Комиссия возвратилась в Штеттин с протоколом и, объявив Сидонии результаты произведенного в Вольгасте дознания, обратилась к ней с вопросом: чувствует ли она себя невиновною и теперь, после долгих страданий и смерти Эрнста Людвига?
Тогда у Сидонии не хватило уже мужества, и она созналась, что причиной смерти герцога и его любовных мучений была она.
Разбирательство началось в уголовном суде, председателем которого был герцог Филипп.
Прежде всего, выслушали келейно, в особенности Анну Швейгер, и затем привели Сидонию, которая еще раз заявила, что из желания привязать к себе герцога, она была невольною причиною его недуга и смерти.
— Кроме чувствительных средств, не прибегали ли вы к средствам сверхъестественным: чернокнижию, волхованию и к дьявольскому наваждению?
— Нет!
— Вы лжете! — обратилась к обвиняемой Швейгер. — Разве вы не заманили герцога Эрнста Людвига в дом Хады дель Оеды, уговорившей его отправиться в Вольфенбюттель, где он и нашел вас?
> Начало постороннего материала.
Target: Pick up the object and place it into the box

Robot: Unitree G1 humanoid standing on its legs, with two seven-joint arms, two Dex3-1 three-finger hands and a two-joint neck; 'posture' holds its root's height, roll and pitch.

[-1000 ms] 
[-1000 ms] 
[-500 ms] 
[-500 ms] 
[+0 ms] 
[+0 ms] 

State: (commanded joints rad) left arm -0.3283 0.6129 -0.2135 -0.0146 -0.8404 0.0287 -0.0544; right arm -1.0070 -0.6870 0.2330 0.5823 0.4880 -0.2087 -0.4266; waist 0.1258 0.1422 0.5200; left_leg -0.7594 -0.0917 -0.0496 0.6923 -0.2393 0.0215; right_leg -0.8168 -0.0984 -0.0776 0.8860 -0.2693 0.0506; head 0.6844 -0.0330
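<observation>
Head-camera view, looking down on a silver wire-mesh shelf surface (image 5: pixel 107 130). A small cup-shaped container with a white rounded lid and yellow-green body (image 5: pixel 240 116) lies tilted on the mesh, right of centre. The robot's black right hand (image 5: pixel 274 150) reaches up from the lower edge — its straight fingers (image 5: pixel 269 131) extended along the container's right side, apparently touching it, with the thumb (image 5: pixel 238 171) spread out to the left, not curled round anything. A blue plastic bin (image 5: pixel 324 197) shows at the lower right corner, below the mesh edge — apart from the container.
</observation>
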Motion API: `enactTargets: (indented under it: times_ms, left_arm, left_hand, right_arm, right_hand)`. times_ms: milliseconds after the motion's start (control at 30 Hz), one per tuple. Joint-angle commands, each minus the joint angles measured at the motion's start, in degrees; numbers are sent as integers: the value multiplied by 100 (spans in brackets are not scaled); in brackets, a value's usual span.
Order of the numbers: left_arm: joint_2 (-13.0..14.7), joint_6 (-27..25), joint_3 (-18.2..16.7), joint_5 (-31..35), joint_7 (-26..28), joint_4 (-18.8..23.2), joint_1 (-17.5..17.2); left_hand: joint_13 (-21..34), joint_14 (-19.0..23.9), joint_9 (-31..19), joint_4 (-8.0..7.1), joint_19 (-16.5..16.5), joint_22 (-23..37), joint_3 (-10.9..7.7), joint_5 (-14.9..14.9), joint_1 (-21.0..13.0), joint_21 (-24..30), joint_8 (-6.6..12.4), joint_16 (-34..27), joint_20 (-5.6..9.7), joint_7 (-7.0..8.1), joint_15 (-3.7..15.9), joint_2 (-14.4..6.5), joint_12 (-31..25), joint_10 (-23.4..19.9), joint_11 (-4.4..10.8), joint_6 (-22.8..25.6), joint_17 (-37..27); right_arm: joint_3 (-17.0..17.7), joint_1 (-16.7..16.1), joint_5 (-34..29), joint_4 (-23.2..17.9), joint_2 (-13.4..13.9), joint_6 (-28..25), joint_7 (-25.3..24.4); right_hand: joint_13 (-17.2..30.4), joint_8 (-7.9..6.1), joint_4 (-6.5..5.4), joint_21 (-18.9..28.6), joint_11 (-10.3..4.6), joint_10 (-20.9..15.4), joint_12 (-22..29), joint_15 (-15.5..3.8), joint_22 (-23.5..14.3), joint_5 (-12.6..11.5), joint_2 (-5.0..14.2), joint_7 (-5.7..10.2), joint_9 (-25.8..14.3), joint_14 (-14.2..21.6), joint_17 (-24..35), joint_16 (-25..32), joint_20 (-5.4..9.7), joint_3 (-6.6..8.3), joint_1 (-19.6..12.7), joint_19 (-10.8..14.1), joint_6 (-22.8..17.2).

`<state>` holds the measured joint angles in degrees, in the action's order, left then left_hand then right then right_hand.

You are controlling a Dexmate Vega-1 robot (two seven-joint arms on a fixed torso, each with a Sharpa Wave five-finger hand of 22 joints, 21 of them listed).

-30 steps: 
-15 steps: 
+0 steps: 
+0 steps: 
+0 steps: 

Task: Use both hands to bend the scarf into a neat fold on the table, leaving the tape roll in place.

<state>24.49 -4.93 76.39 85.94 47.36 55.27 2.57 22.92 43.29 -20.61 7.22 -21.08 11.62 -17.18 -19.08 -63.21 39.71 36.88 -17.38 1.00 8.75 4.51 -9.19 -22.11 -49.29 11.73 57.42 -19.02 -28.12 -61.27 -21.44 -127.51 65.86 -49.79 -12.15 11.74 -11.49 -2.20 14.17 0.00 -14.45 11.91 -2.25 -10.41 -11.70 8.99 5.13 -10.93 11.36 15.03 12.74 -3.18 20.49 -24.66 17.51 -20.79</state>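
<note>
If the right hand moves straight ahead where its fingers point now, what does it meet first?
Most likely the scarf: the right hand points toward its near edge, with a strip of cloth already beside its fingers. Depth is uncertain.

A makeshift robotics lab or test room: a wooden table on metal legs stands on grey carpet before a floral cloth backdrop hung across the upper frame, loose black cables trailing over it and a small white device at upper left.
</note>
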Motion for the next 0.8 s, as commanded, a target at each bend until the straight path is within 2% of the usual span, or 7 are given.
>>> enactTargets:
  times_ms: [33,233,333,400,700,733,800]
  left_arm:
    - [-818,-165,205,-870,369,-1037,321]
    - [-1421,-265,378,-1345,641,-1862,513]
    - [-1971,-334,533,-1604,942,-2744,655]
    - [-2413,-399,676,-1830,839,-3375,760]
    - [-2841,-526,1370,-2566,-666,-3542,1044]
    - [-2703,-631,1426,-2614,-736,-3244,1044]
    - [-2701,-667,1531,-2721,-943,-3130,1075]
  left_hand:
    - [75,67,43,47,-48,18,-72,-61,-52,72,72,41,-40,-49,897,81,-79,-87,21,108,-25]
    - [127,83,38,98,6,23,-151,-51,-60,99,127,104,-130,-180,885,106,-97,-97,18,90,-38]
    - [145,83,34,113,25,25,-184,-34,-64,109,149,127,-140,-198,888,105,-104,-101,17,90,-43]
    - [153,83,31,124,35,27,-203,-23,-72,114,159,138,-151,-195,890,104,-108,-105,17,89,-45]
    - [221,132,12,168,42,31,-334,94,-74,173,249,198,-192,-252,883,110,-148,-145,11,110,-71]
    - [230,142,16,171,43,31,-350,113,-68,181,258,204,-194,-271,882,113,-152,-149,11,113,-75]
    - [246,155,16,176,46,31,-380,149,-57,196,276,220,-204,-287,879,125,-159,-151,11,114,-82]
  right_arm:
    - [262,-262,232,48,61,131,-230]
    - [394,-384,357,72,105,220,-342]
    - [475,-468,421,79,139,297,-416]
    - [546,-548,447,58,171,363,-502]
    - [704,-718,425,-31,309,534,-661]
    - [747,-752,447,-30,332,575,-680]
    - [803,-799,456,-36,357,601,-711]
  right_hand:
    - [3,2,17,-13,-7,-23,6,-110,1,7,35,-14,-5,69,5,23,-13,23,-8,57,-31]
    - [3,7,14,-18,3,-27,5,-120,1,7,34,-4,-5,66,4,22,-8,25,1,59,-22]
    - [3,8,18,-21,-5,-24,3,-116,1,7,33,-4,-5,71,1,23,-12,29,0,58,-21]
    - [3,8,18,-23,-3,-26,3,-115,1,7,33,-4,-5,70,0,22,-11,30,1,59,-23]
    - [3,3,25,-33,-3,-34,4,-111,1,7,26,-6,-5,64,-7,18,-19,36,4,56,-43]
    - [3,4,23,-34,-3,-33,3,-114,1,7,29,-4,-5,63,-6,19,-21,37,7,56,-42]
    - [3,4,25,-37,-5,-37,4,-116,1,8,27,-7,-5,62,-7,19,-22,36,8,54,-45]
— Нет! — вскричала Сидония. — Я не знала этой женщины!
— По показанию камергера Квинцова, покойный герцог был у этой женщины в Пландрине, — резко заметил Филипп.
— В Пландрине? Я… я не знаю этого!
— Значит, вы не знаете и Ирену, армянку, — захохотала Швейгер, — не знаете, что вы видели там, кто предсказывал вам герцогскую корону, а сыну вашему — обладание всей Померанией?
— Адское исчадие, — вскричала Сидония, — если ты узнала это не от проклятой Нины, раз уже предавшей меня герцогу Иоганну Фридриху, то откуда же тебе известно это?
— Что вы знаете? Сознайтесь! — закричал Филипп обвиняемой.
— Не скажу!
Герцог махнул рукой. Завеса приподнялась за Сидонией, и показался палач с орудиями пыток.
— Посмотрите на этого человека! Вы видите, что мы можем заставить вас говорить.
— Ничего я не знаю! Будьте милосердны! Не довольно ли того, что любовью своею я убила любимого человека?
— Подвергните ее слабой пытке! — горько улыбнулся Филипп.
Сидонии наложили тиски на большой палец, и она завопила. Винт несколько ослабили.
— Кого ты видела и слышала у Ирены?
Сидония молчала. По знаку герцога палач повернул винт.
— «Черного» я видела, «черного»! «Черный» говорил со мною! — кричала страдалица.
— Черного? Сатану?
— Ой, ой! — голосила несчастная. — Хоть самого черта, только не мучьте вы меня! Я во всем сознаюсь!
Сидония показала, что, через посредство Нины, она познакомилась в монастыре с Анной Швейгер и Сусанной Тейбнер, уговорив последнюю добыть яду у одного уличного лекаря и затем бросить отраву в чашу герцога.
Когда Сидония созналась в этом, тогда пытками довели ее, наконец, до того, что только безумец может возводить на себя, и в виду страшных, сделанных ею показаний, суд отказался от всех обвинений, которые почему-либо не нравились двору.
Оставив в стороне дело об отравлении, остановились на том, что Сидония Борк при помощи дьявольской лести и любовных ухищрений сумела околдовать герцога Эрнста Людвига, и что вследствие злодеяний ее герцог пришел к безумию и смерти.
На основании этого Сидонию присудили к сожжению на костре.
В то время, как Сидония с истерзанным телом и сокрушенною душой лежала на одре болезни и, покинутая людьми и Богом, ожидала лютейшей и бесчеловечнейшей смертной казни, — два сердца глубоко и явно сожалели, что в отношении Сидонии преднамеренно совершена величайшая несправедливость. То были Леопольд и Анна.
Не говоря уже о личных причинах для сострадания, процесс этот подвергал опасности сословные и семейные интересы Леопольда. Судить таким образом женщину, принадлежащую к древнейшему дворянскому роду — это шло в разрез со всеми тогдашними понятиями. Леопольд вспомнил, что Сидония все-таки носит фамилию его дяди, и что вместе с нею на костре погибнет честь его предков и его любимой матери.
В лице главы представителей знатнейших дворянских семейств Леопольд подал герцогу Филиппу просьбу о помиловании.
Саксония и Бранденбург тоже ходатайствовали о смягчении наказания, даже императорский двор не отказал в содействии, очень справедливо заметив, что доколе не отысканы и не подвергнуты более строгому, чем Сидония, наказанию София Тейбнер и другие зачинщицы и подстрекательницы Сидонии, до тех пор не может быть применена в отношении последней высшая мера наказания, полагаемого законом для женщин.